_Work instructions:_ Please repeat, exactly and with nothing extra, the line containing "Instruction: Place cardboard" and every line after it up to the end of the material.

─── Given information ───

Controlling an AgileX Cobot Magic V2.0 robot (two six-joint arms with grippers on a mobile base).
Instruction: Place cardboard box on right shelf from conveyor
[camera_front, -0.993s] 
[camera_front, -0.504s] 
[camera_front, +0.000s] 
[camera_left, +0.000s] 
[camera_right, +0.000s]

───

_Output for this exercise:_
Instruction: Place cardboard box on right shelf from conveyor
[camera_front, -0.993s] 
[camera_front, -0.504s] 
[camera_front, +0.000s] 
[camera_left, +0.000s] 
[camera_right, +0.000s]

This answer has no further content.